This can all be achieved by using the example scripts that are supplied with
WWWOFFLE. Below is just a simple introduction to what is required, for more
detail and better scripts you should look at the contrib directory of the
WWWOFFLE source code.

Booting

If you have installed WWWOFFLE from a binary distribution, for example a
Linux distribution like Debian, RedHat, Suse or others then this will be
done automatically. If you have not then the information below may be of
help.

If you have BSD style startup scripts then the file /etc/rc.local or
someother file of similar name will contain commands to run at boot time.
This is the easiest case and all that is needed is to add the command to run
WWWOFFLE. The safest place to add this is to the end of the file.

/usr/local/sbin/wwwoffled -c /var/spool/wwwoffle/wwwoffle.conf

When using a SVR4 style of startup scripts there will be many scripts in
various directories in /etc. Typically there will be two copies of the same
script, one called /etc/rc2.d/S90wwwoffle and one called
/etc/rc0.d/K90wwwoffle.

case "$1" in
   start)
      /usr/local/sbin/wwwoffled -c /var/spool/wwwoffle/wwwoffle.conf
      ;;
   stop)
      /usr/local/bin/wwwoffle -kill -c /var/spool/wwwoffle/wwwoffle.conf
      ;;
esac

Going Online and Offline

If you are using PPP to make the network connection then there are scripts
that are run automatically by pppd when the connection is made and when it
is broken.

To automate the connect process you will need to edit /etc/ppp/ip-up and add
the following to the end of the file.

   /usr/local/bin/wwwoffle -online -c /var/spool/wwwoffle/wwwoffle.conf
   /usr/local/bin/wwwoffle -fetch -c /var/spool/wwwoffle/wwwoffle.conf &

To automate the disconnect process you will need to edit /etc/ppp/ip-down
and add the following to the end of the file.

   /usr/local/bin/wwwoffle -offline -c /var/spool/wwwoffle/wwwoffle.conf

One problem with this is that pppd will not wait for the WWWOFFLE fetch that
is started in /etc/ppp/ip-up before the network connection is broken. This
means that it is quite possible to interrupt the fetch process. WWWOFFLE
will try to handle this gracefully, but this is no substitute for monitoring
the fetch progress before breaking the connection.

Not Using Syslog

The default option for WWWOFFLE is that error messages get reported using
syslog.

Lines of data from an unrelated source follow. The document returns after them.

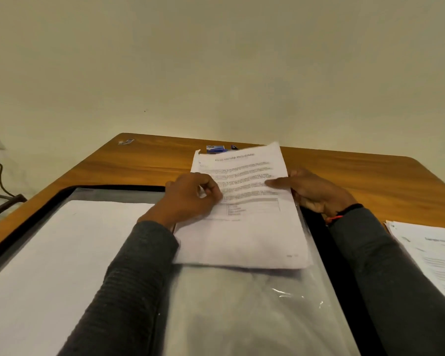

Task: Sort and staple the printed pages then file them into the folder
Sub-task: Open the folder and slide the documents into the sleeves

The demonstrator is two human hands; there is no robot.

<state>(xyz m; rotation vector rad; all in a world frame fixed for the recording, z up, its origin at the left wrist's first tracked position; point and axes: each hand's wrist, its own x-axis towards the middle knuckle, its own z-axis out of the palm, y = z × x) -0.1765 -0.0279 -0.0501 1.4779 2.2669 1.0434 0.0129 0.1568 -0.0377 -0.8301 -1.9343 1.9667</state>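
Printed pages point(244, 227) over plastic sleeve point(254, 317) of open folder point(326, 240), long axis running away from body. Left hand point(190, 196) pinches left edge; right hand point(316, 191) grips right edge, thumb on top. Sleeve extends toward body; entry unclear.

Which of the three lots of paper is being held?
The middle printed pages, gripped by the left hand and right hand; the blank sheet at left and stack at right lie unheld.
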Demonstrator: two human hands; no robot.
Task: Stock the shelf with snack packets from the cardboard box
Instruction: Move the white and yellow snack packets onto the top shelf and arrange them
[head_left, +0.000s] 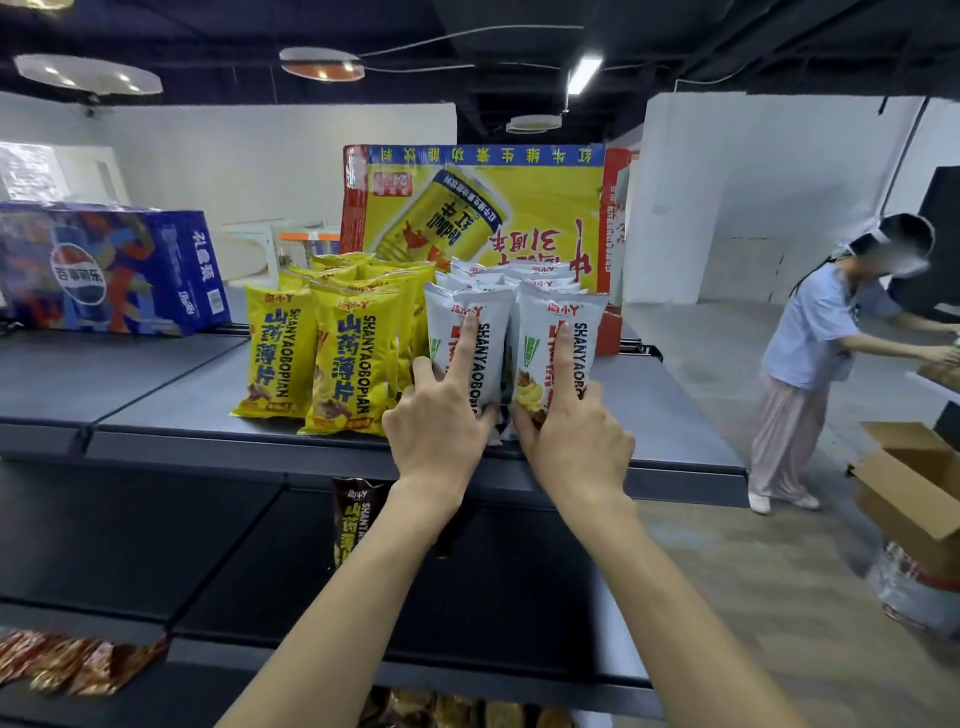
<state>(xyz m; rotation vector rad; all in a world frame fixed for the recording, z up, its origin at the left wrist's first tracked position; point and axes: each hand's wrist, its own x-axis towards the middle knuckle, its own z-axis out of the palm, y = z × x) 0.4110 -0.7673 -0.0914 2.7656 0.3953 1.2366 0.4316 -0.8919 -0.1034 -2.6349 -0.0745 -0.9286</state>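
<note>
You're looking at matte dark-grey metal shelf boards (156, 384). The yellow foil snack packets (353, 364) are carrying dark-blue lettering, a small red logo and brown chip artwork. The white foil snack packets (587, 353) are showing black lettering, a red logo, a green patch and yellow-brown artwork low down. The big yellow printed carton with red edges (530, 208) is wearing a blue top strip, red characters and a yellow can picture. The blue shrink-wrapped cola case (130, 270) is showing a red-white-blue roundel, white lettering and orange splashes. The plain brown cardboard box (914, 478) is showing no print. The dark-brown snack packet (356, 514) is carrying pale lettering. The glossy red-brown packets (67, 660) are glinting.
</note>
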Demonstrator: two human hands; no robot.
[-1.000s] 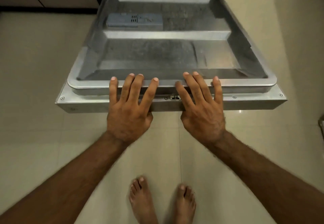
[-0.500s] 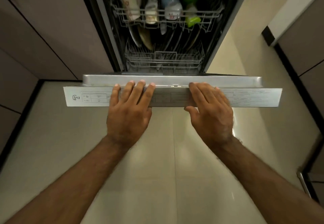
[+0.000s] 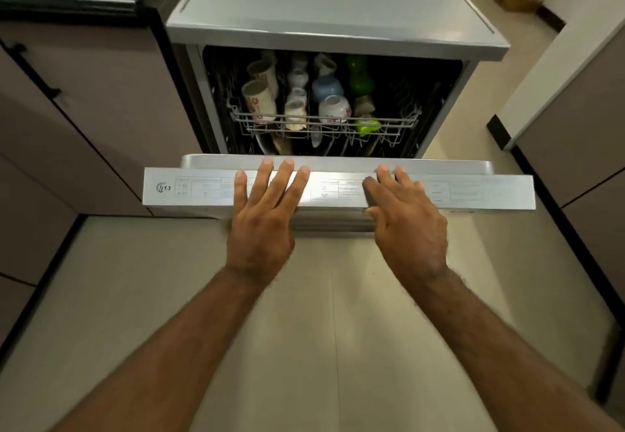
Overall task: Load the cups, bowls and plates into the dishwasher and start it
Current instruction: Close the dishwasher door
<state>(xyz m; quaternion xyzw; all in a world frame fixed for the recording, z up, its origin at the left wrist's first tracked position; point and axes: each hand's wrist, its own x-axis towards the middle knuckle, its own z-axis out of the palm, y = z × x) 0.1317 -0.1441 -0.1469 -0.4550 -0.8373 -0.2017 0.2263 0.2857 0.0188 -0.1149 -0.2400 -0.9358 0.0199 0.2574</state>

This is not always convenient if you don't want all of the WWWOFFLE
error messages mixed up with the other ones.

There is an alternative which is not to use WWWOFFLE's normal output
messages instead of syslog or as well as syslog. When you start WWWOFFLE you
can specify that it is not to disconnect from the terminal. This has the
effect of causing error messages to be printed to the terminal. These can
then be redirected to a separate log file.

If you find your WWWOFFLE startup script it will contain a line like the
following:

/usr/local/sbin/wwwoffled -c /var/spool/wwwoffle/wwwoffle.conf

All that you need to do is to change this line so that it looks like this:

/usr/local/sbin/wwwoffled -c /var/spool/wwwoffle/wwwoffle.conf -d 3 >> /var/log/wwwoffle.log 2>&1 &

This will start WWWOFFLE and direct all messages to /var/log/wwwoffle.log.
The -d 3 option sets the level of logging, this is equal to
log-level=important in the config file. You can make the number smaller for
less logging or bigger (up to 6) for too much logging.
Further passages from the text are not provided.